Photo courtesy of Thom Browne

You thought they were just sketching in class, but turns out they were designing a new world order. Whether they save us or sink us? To be determined


DRIES VAN NOTEN

Photo courtesy of Dries Van Noten

Permanently sun kissed. Their passport’s full, their suitcase is silk-lined, and school is just a layover between villas.


AREA

Photo courtesy of AREA

Their parents, always conveniently out of town. The basement parties, legendary, and rumor has it, they inspired NYC’s most exclusive club, Basement – and honestly, we believe it.


SIMONE ROCHA

Photo courtesy of Simone Rocha

Our cafeteria chameleon, she knows everyone, drifts between every table, and somehow remembers your birthday.
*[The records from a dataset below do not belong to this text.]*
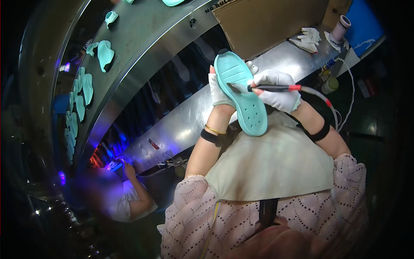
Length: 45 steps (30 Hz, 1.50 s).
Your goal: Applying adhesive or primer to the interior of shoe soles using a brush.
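A turquoise foam shoe sole [241, 88], with a black patch at its toe end and several small holes at the other end, is held tilted above the front of the bench. My left hand [219, 88], in a white glove with bare fingertips, grips its left edge, other fingers hidden beneath. Between the fingers of my gloved right hand [276, 88] is a black-handled brush [278, 87] with a red band and a hose trailing off to the right. Its tip rests on or just over the middle of the sole.
A metal conveyor [129, 41] curves along the left, carrying several turquoise soles [105, 56]. White gloves [307, 41] and a pink bottle [341, 28] stand beside a cardboard sheet [271, 26]. Another person [129, 194] works at lower left, near a red-handled tool [153, 144].
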Each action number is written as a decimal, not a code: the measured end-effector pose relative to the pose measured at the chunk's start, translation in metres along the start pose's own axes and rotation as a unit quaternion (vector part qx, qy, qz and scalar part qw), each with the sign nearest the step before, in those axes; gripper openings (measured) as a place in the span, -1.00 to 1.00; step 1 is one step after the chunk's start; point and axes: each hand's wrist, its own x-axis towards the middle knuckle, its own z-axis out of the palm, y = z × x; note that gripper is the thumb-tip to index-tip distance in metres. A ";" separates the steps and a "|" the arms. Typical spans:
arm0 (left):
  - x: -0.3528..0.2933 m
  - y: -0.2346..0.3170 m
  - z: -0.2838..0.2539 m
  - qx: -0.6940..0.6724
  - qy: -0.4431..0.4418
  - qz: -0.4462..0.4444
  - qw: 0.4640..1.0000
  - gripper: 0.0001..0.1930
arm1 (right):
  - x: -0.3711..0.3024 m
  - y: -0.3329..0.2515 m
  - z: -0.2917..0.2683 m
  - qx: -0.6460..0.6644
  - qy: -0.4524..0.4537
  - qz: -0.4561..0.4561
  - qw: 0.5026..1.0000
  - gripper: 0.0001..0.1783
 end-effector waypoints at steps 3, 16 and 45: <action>0.000 -0.004 -0.018 0.024 0.024 0.002 0.999 -0.14 | -0.009 0.007 0.001 -0.098 -0.057 -0.068 0.991 -0.89; 0.000 -0.033 -0.028 0.104 -0.020 0.107 0.989 -0.07 | -0.021 0.011 -0.012 0.120 0.047 0.162 0.978 -0.92; 0.015 0.042 -0.005 0.313 -0.139 -0.080 0.936 -0.01 | 0.000 -0.012 -0.011 0.013 -0.187 0.044 0.981 -0.78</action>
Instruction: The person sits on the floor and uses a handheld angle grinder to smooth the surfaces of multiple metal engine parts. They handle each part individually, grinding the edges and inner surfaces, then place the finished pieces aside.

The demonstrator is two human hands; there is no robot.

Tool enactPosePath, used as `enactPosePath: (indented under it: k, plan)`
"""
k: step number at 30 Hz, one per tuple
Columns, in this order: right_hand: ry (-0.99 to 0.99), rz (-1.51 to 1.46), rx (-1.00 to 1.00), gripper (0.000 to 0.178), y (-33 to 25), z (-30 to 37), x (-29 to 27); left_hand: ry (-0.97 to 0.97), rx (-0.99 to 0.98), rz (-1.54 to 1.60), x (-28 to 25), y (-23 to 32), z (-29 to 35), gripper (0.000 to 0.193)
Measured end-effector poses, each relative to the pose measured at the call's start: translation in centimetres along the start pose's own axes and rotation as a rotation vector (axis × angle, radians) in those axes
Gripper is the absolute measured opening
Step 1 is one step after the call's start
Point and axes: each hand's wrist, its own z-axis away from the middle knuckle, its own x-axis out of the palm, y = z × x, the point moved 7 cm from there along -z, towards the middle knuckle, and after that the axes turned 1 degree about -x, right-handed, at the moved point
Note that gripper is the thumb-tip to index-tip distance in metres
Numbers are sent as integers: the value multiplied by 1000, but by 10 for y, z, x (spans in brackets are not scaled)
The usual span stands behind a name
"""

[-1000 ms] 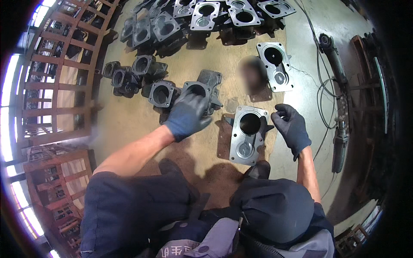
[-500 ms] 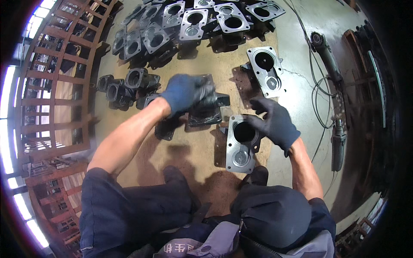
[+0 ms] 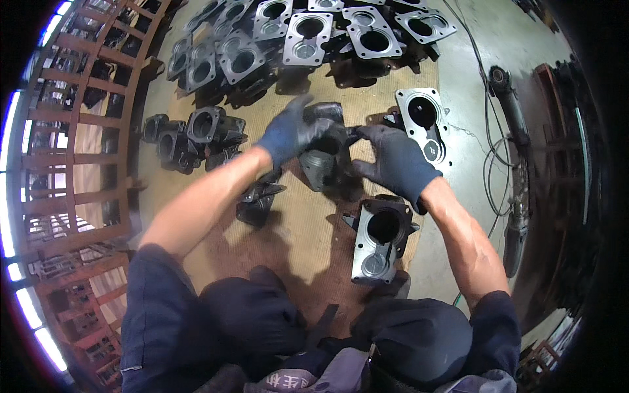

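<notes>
Around a casting (image 3: 319,170), left hand (image 3: 289,135) spread, right hand (image 3: 396,160) curved

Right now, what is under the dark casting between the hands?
Tan matting shows beside the dark casting, shadowed at its right; what lies directly beneath is covered by the casting itself.

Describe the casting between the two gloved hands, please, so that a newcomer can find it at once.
Start from the tan floor mat; over it reach the left hand and the right hand. Between them is the dark grey casting, with a dark opening. Unlike the pale-faced casting by the right shoe, it looks dark overall, and it alone sits between both hands.
</notes>
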Motion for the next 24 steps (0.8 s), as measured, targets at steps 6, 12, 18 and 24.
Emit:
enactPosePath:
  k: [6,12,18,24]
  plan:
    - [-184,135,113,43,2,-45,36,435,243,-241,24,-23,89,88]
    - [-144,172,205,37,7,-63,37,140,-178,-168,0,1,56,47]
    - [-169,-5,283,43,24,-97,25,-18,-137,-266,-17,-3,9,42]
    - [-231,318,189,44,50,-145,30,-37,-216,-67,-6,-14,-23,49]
She’s artsy, in-the-know, and impossible to hate—Prom Queen, no campaign required.


DIOTIMA

Photo courtesy of Diotima

She wasn’t zoning out in class — she was calculating alternate dimensions. She challenges every teacher not for clout, but for truth. They’ll name a theory after her before the decade’s out. Give her the medal and step aside.


BALENCIAGA

Photo courtesy of Balenciaga

She’s not who she was in middle school. Tea, she’s not even who she was last season. Sure, you got bangs. But that overnight shape shift? Compelling. The unknown? Even more.


STELLA MCCARTNEY

Photo courtesy of Stella McCartney

Laser-focused, self-assured, and sustainably suited. She’s not chasing micro-trends—she’s writing policy while pulling power fits. Hail to our future chief.


ASHISH

Photo courtesy of Ashish

The classmate whose outfits were louder than their laugh. The embodiment of serotonin. If joy is contagious, they’re patient zero.


JANE WADE

Photo courtesy of Jane Wade

Still taking a call, even during finals. Always booked, probably double-booked – and the one muttering “sorry, have to take this” as she’s already halfway out the door of homeroom.


AARON ESH

Photo courtesy of Aaron Esh

Perpetually running 45 minutes behind, probably on purpose. They were too cool for punctuality—but too iconic to penalize.


MUGLER

Photo courtesy of Mugler

The one who stayed booked and busy. Fast-talking, sharper than a stiletto, and already building an empire. Your net worth just shrank being near her.


GUCCI

Photo courtesy of Gucci

No one can explain why she’ll be famous. Some things you just, feel. Call it aura. Call it legacy. Call it being photogenic, even in 4K. Some people were just born to be fawned over.